Je crois que c'est la première fois que je lui pose une question d'incompréhension complète, à chaque fois que je l'ai fait jusque-là, c'était pour de faux. Une grande première, ça se fête ce genre de chose ! Il a enfin réussi à m'embrouiller complètement. Je rigole bien sûr. Je ne fêterai jamais ça et en plus, il ne m'a pas vraiment embrouillée, il m'a tout au plus plongée dans l'incompréhension.

— Tu as été faite au seizième siècle et tu peux pirater les ordinateurs, c'est vraiment deux informations qui ne vont absolument pas ensemble.

— Qu'est-ce qui n'ait pas logique là-dedans, je suis seulement le meilleur robot qui n'ai jamais existé et j'évolue au fil du temps, sinon je ne serai pas aussi humaine.

— Ça ne reste pas logique, tes parents ne pouvaient pas prévoir de telles évolutions, si tu as changé sans respecter leur instruction, tu ne peux plus vraiment être leur fille.
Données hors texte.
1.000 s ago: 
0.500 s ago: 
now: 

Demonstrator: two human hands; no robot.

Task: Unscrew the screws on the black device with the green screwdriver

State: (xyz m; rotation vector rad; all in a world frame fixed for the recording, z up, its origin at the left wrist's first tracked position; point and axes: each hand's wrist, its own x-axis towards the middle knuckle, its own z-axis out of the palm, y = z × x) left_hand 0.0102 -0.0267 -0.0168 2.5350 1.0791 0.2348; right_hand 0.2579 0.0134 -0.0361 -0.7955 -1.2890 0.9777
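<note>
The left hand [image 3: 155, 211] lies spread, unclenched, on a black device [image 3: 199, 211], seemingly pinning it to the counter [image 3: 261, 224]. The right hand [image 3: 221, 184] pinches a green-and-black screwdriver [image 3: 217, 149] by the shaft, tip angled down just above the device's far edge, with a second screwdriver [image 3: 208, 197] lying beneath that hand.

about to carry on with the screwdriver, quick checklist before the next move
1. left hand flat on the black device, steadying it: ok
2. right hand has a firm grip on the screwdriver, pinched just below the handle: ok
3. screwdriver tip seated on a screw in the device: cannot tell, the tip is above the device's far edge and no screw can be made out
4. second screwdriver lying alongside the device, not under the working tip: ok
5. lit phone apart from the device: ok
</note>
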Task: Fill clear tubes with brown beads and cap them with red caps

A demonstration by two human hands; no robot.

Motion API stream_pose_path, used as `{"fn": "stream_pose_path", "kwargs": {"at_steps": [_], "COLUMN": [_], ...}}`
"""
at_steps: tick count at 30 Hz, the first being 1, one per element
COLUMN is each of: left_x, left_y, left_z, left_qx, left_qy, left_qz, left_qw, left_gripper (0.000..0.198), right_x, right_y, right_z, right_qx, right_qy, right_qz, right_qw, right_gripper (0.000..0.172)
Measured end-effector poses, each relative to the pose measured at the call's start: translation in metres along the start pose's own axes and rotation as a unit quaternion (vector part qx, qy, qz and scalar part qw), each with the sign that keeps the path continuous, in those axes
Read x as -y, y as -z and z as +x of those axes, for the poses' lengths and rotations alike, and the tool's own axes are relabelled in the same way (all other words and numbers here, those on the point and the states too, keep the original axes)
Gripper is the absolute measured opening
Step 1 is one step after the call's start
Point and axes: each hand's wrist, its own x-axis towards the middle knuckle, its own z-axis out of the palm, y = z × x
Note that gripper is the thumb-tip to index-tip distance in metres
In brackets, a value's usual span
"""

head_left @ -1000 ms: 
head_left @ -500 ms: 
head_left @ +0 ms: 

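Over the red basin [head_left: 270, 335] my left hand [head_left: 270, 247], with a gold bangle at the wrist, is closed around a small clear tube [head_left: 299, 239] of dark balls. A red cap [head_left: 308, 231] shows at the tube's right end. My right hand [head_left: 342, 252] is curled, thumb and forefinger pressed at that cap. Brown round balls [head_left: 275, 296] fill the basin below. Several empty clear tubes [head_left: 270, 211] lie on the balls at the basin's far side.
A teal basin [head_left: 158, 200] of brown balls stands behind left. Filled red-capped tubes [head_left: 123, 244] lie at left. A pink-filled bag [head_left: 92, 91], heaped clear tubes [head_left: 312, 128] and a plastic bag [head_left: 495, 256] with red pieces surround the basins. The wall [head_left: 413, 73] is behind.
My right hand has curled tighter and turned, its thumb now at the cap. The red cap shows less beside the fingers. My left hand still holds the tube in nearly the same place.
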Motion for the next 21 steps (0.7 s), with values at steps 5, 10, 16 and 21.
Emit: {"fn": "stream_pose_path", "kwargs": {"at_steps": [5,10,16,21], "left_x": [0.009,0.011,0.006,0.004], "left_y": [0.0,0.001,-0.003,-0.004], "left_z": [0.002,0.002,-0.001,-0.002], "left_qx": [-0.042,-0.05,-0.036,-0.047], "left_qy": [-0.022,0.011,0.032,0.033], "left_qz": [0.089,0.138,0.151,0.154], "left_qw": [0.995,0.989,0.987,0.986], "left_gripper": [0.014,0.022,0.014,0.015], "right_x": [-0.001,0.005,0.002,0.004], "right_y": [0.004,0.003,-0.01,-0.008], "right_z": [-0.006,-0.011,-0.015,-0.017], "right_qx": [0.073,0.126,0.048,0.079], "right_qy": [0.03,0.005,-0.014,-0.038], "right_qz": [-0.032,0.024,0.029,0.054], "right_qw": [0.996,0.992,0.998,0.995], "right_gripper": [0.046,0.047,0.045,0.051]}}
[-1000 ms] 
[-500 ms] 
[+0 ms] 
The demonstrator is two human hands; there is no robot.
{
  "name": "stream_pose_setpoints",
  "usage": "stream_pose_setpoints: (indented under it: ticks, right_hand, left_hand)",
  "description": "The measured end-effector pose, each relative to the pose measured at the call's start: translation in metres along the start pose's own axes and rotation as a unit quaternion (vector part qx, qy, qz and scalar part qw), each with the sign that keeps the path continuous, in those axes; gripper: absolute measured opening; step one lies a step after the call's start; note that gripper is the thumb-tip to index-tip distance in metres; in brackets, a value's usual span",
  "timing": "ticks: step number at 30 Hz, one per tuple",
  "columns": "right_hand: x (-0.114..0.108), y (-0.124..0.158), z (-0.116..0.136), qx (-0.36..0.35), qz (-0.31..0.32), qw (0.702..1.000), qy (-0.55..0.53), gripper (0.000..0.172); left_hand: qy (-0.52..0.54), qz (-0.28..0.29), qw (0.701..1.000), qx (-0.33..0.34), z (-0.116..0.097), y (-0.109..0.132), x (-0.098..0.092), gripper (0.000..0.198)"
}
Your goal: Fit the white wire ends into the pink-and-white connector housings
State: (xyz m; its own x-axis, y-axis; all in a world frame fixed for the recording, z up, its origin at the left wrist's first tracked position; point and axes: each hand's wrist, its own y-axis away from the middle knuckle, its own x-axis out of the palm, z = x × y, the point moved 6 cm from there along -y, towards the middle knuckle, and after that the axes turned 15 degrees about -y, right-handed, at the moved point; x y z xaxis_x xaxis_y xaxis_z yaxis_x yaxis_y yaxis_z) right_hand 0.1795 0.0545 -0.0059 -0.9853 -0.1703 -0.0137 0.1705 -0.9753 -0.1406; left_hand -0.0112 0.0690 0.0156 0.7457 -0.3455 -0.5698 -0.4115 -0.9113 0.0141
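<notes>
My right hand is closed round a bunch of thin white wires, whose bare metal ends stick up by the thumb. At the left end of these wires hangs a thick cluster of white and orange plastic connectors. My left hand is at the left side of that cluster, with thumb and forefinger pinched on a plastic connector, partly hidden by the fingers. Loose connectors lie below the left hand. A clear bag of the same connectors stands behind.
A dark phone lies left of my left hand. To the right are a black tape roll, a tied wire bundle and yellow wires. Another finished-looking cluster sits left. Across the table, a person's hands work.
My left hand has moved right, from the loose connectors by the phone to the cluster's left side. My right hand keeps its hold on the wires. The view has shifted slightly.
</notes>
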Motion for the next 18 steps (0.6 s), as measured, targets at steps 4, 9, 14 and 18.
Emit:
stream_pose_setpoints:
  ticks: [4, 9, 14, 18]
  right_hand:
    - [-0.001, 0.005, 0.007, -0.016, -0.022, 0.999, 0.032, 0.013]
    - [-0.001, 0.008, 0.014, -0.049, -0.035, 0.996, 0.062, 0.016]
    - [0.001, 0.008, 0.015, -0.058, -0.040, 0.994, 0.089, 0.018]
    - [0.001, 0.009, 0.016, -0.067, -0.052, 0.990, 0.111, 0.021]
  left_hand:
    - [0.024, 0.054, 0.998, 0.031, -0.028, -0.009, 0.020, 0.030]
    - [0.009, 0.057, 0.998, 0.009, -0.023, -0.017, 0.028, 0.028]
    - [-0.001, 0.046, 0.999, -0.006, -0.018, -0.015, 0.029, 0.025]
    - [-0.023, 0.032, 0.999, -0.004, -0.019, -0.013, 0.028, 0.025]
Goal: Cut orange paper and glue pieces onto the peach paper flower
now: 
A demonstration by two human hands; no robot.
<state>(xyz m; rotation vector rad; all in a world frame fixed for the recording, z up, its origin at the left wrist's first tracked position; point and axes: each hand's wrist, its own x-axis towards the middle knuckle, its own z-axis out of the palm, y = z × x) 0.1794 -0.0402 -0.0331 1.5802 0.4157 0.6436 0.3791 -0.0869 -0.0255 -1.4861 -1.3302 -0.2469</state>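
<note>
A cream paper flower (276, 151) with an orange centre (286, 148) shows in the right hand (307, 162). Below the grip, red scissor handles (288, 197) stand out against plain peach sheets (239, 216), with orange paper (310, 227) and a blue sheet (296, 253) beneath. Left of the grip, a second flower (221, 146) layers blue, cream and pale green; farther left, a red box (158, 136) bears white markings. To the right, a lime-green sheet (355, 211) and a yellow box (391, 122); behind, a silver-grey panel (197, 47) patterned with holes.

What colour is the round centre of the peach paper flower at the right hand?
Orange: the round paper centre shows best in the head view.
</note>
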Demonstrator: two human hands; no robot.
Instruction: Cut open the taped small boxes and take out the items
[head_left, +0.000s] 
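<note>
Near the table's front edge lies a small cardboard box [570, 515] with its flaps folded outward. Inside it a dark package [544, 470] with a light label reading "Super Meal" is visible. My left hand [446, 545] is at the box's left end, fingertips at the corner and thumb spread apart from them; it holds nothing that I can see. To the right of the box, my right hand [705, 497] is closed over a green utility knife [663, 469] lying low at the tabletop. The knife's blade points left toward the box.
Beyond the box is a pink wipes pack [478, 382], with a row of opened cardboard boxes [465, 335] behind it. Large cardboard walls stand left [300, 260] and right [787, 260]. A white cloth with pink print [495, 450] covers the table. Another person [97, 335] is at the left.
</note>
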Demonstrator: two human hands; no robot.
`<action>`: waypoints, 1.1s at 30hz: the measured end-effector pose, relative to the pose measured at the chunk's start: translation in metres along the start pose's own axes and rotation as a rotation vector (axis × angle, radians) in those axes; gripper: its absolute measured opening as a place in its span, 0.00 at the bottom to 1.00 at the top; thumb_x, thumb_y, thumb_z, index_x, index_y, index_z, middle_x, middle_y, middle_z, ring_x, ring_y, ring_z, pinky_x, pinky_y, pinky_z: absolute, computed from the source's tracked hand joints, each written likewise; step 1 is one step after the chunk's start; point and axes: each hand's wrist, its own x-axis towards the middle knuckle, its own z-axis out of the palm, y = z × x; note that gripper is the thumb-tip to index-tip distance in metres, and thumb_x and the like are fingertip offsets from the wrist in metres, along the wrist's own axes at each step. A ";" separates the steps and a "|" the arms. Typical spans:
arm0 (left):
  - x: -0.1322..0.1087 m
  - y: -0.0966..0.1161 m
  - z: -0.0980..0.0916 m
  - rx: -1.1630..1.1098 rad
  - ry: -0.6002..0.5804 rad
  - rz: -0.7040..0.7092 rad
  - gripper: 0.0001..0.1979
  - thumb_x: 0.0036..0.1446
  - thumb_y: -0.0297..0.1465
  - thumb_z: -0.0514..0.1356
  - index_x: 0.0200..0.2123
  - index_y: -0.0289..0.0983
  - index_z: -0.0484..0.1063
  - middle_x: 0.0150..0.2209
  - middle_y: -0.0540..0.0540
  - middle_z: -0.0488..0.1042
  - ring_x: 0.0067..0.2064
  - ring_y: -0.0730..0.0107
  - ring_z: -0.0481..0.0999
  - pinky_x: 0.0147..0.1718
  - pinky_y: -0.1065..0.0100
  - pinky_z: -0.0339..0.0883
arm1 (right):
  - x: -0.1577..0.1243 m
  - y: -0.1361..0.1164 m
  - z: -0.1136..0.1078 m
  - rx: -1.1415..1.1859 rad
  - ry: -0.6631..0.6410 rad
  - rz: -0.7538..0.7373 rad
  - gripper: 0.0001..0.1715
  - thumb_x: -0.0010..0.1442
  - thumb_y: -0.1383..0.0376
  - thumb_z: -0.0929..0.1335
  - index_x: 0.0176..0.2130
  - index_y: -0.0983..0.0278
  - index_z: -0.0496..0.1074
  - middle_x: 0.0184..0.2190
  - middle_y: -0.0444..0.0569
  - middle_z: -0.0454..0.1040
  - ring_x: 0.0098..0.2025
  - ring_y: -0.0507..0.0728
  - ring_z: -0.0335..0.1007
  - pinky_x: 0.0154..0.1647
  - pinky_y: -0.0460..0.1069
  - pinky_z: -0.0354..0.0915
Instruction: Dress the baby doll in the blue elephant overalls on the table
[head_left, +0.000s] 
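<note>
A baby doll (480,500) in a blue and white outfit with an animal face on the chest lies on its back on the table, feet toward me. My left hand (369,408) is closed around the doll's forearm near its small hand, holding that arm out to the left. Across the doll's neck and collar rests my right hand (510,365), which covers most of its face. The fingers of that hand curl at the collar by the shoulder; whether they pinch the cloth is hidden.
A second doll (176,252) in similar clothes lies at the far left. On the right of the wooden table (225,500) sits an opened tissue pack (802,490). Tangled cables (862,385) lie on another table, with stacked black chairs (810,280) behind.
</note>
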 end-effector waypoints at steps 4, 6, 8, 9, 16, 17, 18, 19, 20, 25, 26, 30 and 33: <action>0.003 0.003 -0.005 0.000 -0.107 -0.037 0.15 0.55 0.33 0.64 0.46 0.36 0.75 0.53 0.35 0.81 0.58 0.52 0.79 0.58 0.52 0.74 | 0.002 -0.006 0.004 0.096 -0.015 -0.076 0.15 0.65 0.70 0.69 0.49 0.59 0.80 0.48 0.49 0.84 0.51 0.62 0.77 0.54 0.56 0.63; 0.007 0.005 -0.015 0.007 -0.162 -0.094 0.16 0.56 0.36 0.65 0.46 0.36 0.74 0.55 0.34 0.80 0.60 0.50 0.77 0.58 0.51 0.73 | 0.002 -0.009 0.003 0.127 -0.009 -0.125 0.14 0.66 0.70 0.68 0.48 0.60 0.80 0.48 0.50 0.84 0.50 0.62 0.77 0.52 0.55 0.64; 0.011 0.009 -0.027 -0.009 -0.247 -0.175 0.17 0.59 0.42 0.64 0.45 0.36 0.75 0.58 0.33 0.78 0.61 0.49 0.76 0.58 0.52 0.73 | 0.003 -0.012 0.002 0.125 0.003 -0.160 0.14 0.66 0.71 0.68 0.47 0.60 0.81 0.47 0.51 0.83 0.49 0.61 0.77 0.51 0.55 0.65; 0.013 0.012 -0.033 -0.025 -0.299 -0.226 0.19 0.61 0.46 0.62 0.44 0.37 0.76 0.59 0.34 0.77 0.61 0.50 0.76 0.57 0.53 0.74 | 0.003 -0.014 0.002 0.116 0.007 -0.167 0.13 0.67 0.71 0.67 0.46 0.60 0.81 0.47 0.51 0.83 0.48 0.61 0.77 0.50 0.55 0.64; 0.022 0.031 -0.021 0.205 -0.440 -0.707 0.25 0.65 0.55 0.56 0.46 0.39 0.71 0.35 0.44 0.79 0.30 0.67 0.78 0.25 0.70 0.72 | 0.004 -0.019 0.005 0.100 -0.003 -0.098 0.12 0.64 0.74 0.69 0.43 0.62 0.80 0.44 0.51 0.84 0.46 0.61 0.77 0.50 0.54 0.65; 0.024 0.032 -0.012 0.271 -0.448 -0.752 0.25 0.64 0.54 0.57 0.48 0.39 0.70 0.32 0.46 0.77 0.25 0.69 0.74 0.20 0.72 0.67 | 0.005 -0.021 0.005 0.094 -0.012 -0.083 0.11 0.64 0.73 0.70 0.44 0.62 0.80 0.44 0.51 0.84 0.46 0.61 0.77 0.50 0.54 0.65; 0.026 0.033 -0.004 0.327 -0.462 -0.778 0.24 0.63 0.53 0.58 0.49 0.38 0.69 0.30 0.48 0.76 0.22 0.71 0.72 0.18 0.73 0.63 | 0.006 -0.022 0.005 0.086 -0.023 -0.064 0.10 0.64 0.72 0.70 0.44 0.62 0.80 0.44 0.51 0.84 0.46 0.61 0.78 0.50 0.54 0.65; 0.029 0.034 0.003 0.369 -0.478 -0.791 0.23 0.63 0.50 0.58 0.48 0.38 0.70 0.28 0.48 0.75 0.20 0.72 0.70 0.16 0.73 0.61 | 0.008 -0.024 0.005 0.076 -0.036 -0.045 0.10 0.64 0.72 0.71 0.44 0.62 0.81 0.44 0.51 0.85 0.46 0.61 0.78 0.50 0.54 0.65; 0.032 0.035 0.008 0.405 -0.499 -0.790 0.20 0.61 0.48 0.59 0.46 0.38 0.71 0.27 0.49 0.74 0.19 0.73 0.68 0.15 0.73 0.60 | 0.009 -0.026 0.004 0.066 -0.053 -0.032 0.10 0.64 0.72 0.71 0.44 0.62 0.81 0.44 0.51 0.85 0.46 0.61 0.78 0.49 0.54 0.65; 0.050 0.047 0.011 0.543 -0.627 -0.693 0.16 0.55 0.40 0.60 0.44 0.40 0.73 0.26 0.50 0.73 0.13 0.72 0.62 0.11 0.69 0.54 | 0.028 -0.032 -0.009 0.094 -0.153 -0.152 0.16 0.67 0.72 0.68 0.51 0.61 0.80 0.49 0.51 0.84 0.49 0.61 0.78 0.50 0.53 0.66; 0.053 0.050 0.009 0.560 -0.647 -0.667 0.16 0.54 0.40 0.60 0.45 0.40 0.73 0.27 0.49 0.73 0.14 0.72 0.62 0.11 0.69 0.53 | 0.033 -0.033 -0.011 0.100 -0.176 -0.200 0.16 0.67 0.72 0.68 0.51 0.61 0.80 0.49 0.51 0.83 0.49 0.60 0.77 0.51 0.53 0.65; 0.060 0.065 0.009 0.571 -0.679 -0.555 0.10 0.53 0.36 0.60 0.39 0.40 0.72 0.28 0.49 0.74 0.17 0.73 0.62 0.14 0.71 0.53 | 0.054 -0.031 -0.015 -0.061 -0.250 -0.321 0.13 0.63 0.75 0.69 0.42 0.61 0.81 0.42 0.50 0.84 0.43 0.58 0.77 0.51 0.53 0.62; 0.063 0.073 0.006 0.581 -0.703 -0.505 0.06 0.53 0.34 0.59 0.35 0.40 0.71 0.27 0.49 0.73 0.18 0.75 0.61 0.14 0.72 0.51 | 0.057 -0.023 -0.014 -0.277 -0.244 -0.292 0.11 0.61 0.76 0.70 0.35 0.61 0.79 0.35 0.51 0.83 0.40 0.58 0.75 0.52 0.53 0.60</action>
— C'est juste de l'adaptation, mais le principe de base et les instructions de mes parents n'en sont pas moins respectées, je ne vois pas en quoi ça m'enlèverait ma légitimité à être leur fille. Je ne veux pas dire, mais tout le monde change forcément à un moment ou un autre, il n'y a pas le choix. Même toi tu changes forcément, tu penses vraiment que dans trente ans, tu seras exactement comme celui que tes parents ont connu ? Absolument pas et ce n'est pas pour autant que tu ne seras plus leur fils. Je ne vois pas pourquoi ce ne serait pas exactement pareil pour moi, c'est seulement des connaissances supplémentaires.

— Mais moi si j'évolue, ce sera par moi-même, ce sera mon choix, personne d'autre ne m'aura fait évoluer à ma place. Mais toi, tu n'existes que depuis dix-neuf ans, tu n'as jamais eu ta parole avant, alors que c'était pendant cinq cents ans.

— Mais la ferme, tu ne comprends vraiment rien.

— J'ai touché un point sensible ? se réjouit-il fier comme un coq.

— Remettons les choses au clair, je n'ai peut-être pas choisi de changer, mais toi aussi tu es incapable de choisir si oui ou non tu vas changer, tu as conscience de ça ? Tu penses que tu as choisi de possiblement changer après la mort de tes parents, tu penses que tu ne vas pas changer en rencontrant des personnes, des points de vue ? Je suis désolée de te l'annoncer, mais tu ne contrôles pas plus que moi la manière dont tu vas évoluer.

Il me regarde à moitié buter, à moitié d'accord avec moi, je sens à ses yeux qu'il n'arrive pas à choisir et qu'il est à la limite d'être face à un dilemme intérieur. Tant mieux, il va peut-être consentir à me donner raison.

— Soit, accorde-t-il enfin. Mais reconnais quand même que j'ai un peu raison.

— Dans tes rêves. Est-ce qu'au moins, tu as d'autres questions.

— Non, ça va être bon... Est-ce qu'on pourrait se revoir, un autre jour ? demande-t-il hésitant, comme s'il n'était pas tout à fait sûr que j'accepte.

— J'allais te le proposer, j'ai moi-même quelques questions à te poser. Que penses-tu de lundi prochain ?

— Je serai là, promit-il convaincu comme si je venais d'illuminer sa fin de journée.

— À plus alors, déclaré-je en lui faisant un petit signe d'adieu en partant.

— À plus, répète-t-il d'un ton tellement jovial que je n'ai même pas besoin de me retourner pour savoir qu'il sourit.

Sa bonne humeur à l'idée de me reparler m'énerve presque, je n'arrive pas tout à fait à le comprendre sur ce point. Mais bon, après tout, il ne faut pas oublier qu'il n'a absolument aucun ami en Californie et que ça lui fait peut-être extrêmement plaisir de parler à quelqu'un en face et que ce ne soit pas un membre de sa famille.

En tout cas, je suis quand même assez contente de savoir qu'il est normal ou presque. Et je suis à peu près certaine que je peux lui faire confiance, il ne m'a peut-être pas promis de nouveau de n'en parler à personne, mais je ne lui ai pas non plus répété quelque chose d'exceptionnel. Et je sens au plus profond de moi que ce ne sera jamais le genre de personne à propager la rumeur de mon existence, surtout maintenant qu'il connaît la situation dans son intégralité. J'en viens même à être impatiente d'avoir de nouveau l'occasion de discuter vraiment avec lui, ce qui m'épate moi-même, mais par certain côté, c'est normal, après tout, j'ai prévu de lui poser quelques petites questions la semaine prochaine et je suis impatiente d'en connaître les réponses.